Both the pound and the FTSE have been rising sharply over the past few days. While some commentators have linked the gains to Brexit, I actually don’t think it has much to do with the B-word, for there is actually growing signs of a deadlock between the UK and EU and time is fast running out for Boris Johnson to seek an extension to the transition period.
A request for an extension needs to be formally lodged by the UK government by the end of June, but an extension is something that Johnson has repeatedly ruled out.
So why is the FTSE and pound both rising?
Well, it is mostly to do with an improving investor sentiment towards risky assets globally. Equities across the world have surged higher form their March lows, and this risk-on trade has benefited foreign currencies including the pound against the US dollar – a safe-haven and reserve currency. Indeed, the pound has been far less impressive against other risk-sensitive currencies such as the Australian dollar and other commodity dollars.

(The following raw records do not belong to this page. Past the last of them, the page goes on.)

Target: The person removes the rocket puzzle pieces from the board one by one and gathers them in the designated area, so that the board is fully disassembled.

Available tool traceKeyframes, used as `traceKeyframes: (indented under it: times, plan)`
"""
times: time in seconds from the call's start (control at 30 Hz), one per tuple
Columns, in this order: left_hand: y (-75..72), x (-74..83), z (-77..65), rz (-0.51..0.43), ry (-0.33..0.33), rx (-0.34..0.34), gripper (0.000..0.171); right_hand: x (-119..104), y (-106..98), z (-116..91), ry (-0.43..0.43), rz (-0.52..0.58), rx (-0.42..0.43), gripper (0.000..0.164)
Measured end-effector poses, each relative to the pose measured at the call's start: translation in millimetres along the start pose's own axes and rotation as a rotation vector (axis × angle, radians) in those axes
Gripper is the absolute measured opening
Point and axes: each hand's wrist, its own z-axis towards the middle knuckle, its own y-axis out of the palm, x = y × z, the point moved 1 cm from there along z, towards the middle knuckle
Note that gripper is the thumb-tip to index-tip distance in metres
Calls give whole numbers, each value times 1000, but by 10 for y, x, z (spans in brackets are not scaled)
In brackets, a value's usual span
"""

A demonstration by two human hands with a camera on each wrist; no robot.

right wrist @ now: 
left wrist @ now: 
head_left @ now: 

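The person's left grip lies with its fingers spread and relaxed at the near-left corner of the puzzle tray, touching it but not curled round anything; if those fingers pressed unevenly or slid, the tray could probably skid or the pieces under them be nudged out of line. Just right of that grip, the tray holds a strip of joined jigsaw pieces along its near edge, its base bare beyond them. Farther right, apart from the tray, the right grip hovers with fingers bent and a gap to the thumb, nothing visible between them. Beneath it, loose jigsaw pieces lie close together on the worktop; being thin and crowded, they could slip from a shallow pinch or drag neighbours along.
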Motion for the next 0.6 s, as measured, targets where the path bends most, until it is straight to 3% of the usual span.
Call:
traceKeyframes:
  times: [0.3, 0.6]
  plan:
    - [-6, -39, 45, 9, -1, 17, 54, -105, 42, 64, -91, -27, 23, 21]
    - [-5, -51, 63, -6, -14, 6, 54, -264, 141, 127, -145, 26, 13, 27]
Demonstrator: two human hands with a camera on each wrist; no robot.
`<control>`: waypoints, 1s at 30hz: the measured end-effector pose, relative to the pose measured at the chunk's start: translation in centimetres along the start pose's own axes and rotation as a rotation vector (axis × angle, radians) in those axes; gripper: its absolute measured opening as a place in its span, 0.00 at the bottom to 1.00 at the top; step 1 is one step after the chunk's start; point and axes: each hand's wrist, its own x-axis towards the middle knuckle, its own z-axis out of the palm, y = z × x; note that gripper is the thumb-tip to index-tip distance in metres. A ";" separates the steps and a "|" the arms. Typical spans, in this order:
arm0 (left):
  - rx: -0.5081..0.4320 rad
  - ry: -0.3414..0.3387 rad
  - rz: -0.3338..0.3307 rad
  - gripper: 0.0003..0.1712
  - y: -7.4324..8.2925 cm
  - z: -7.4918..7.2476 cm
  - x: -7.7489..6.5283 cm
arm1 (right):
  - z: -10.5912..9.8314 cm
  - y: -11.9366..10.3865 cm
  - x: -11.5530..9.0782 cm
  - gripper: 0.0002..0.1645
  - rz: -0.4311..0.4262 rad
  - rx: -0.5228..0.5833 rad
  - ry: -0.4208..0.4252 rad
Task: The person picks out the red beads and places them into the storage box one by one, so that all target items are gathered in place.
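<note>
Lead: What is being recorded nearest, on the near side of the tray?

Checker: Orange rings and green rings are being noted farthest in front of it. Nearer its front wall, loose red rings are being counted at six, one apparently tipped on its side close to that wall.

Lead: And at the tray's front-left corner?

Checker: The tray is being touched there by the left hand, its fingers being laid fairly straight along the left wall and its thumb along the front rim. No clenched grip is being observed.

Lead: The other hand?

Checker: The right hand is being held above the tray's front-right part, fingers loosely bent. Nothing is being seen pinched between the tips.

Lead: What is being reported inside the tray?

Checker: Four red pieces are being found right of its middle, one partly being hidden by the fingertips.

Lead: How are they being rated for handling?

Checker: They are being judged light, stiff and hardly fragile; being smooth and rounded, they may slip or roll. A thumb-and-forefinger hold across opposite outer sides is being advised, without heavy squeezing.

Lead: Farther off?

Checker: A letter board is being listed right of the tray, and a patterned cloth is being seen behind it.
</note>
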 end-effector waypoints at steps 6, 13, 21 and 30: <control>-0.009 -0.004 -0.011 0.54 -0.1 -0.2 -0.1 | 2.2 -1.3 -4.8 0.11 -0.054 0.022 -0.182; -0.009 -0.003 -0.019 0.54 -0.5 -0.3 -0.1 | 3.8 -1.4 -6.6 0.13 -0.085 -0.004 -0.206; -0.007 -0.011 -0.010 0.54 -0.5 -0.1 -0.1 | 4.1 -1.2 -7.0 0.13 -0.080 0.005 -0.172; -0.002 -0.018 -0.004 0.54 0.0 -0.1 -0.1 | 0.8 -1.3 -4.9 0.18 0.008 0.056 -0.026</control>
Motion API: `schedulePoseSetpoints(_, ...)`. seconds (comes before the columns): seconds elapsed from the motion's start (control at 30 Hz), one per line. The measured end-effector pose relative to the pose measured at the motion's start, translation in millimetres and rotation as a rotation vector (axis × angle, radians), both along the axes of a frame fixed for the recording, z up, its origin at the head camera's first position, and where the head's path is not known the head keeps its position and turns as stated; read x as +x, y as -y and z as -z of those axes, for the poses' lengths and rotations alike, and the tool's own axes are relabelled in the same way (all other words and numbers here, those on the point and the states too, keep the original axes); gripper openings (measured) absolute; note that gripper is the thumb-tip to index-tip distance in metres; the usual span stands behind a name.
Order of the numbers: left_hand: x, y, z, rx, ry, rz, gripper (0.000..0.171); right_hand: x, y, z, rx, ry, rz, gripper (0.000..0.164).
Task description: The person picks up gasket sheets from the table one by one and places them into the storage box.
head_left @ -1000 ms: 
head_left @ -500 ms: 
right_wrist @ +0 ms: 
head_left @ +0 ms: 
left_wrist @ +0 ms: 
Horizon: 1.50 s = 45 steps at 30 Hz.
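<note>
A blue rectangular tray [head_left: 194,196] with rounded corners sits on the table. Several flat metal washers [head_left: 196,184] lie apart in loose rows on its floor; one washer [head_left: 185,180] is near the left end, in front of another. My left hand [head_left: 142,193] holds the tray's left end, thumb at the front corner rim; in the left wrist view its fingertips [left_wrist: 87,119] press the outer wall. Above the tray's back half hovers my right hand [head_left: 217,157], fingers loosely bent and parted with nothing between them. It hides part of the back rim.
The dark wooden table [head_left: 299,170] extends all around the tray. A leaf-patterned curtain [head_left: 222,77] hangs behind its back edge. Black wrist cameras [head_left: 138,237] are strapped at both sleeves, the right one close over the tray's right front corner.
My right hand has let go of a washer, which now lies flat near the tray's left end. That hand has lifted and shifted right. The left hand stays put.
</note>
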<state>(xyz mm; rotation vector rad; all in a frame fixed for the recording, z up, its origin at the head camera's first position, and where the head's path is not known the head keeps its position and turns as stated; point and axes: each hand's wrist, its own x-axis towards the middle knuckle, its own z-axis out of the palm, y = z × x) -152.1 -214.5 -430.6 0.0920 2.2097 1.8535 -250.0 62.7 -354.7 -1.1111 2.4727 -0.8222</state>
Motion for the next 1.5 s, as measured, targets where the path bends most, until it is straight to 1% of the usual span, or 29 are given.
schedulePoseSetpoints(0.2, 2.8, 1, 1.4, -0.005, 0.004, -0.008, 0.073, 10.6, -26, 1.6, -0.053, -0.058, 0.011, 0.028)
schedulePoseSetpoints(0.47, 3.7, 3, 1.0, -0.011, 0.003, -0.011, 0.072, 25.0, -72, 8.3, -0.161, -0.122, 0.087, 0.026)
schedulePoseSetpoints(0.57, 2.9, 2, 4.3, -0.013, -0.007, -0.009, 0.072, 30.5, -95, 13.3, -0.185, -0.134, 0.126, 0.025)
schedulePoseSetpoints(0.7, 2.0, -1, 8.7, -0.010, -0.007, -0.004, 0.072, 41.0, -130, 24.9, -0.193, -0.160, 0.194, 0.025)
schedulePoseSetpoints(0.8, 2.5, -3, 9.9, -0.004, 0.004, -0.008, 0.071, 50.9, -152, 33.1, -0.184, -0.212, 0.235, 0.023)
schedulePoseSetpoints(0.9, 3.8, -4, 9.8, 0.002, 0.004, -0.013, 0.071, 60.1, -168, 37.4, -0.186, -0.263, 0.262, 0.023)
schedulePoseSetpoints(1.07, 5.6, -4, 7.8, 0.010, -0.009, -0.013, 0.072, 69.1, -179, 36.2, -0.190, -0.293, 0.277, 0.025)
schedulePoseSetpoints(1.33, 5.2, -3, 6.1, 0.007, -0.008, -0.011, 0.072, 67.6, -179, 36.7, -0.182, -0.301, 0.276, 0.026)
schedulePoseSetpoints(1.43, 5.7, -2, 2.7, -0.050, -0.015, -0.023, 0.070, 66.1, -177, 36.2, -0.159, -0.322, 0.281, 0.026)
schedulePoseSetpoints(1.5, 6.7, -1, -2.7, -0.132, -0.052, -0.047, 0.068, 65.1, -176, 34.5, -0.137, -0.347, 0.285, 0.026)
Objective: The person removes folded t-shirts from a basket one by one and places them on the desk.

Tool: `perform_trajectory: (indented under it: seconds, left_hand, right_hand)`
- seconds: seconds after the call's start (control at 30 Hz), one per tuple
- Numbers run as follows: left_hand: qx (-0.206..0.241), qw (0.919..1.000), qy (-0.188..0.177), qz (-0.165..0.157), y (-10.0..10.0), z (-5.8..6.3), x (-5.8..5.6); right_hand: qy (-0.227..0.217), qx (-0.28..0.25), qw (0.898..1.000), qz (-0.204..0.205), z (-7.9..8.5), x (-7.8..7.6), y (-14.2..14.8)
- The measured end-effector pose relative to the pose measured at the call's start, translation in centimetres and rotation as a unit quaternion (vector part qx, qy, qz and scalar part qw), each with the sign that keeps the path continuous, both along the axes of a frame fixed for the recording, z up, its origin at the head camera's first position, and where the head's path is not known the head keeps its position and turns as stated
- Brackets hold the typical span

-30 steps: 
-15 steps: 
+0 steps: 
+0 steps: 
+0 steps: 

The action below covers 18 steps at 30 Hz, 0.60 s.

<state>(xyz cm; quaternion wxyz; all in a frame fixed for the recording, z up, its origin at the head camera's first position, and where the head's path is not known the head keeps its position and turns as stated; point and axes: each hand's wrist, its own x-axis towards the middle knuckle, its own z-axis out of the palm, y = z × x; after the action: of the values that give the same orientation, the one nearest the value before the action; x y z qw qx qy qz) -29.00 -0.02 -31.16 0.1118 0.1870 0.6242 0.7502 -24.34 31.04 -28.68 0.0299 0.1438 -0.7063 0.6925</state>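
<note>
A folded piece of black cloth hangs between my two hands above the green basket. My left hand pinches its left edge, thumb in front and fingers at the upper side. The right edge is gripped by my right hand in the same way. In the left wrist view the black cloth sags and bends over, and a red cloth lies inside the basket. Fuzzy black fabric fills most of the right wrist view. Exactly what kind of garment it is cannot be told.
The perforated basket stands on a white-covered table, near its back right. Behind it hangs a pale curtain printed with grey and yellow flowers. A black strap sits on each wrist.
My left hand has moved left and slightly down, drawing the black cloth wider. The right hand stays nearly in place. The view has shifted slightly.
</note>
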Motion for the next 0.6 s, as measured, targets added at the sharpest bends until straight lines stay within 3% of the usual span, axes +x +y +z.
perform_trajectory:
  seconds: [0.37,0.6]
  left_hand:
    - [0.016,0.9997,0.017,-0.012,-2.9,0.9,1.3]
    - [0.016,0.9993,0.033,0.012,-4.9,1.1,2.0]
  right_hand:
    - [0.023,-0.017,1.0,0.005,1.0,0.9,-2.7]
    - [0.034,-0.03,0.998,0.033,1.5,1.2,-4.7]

There is no doubt that the biggest driver behind the recovery in global stocks and other risk assets over the past couple of weeks have been the HUGE central bank stimulus and equally impressive government spending programmes.
Sentiment has also improved by signs of economic recovery, albeit from very low bases. Today for example we saw:
- UK Services PMI print 29.0 for May vs. 27.9 expected
- Eurozone Final Services PMI unexpectedly improved to 30.5 from 28.7
- Flash Services PMIs from Spain & Italy better than expected
- Eurozone unemployment rate only edged up to 7.3% vs. 8.2% expected
- But German Unemployment rose by 238K vs 188K expected
Key US data coming up
It will be interesting to observe the upcoming US macro pointers in the afternoon. The ADP report, due for publication at 13:15 BST, will give us a snapshot of the US private sector, non-farm, employment. It is expected to show a 9 million drop in employment compared to 20m the prior month. We will also have the key ISM services PMI at 15:00 BST, which is expected to print 44.2 vs. 41.8 last. Watch out for the employment component as this will provide us with a good clue in so far as Friday’s official jobs report is concerned.
FTSE looking constructive
But focusing back on the FTSE and from a technical point of view, the UK benchmark stock index does look quite constructive, having established a firm base above the 21-day exponential moving average. Recently it had found some resistance around the 6150-6235 area. But this hurdle has now been broken, meaning that future dips back into this area could be defended by the bulls. The next major hurdle is around 6460, which was a former support level and marks the underside of the rising wedge pattern. But for now, the path of least resistance is clearly to the upside, so supports are more likely to be respected than resistance levels.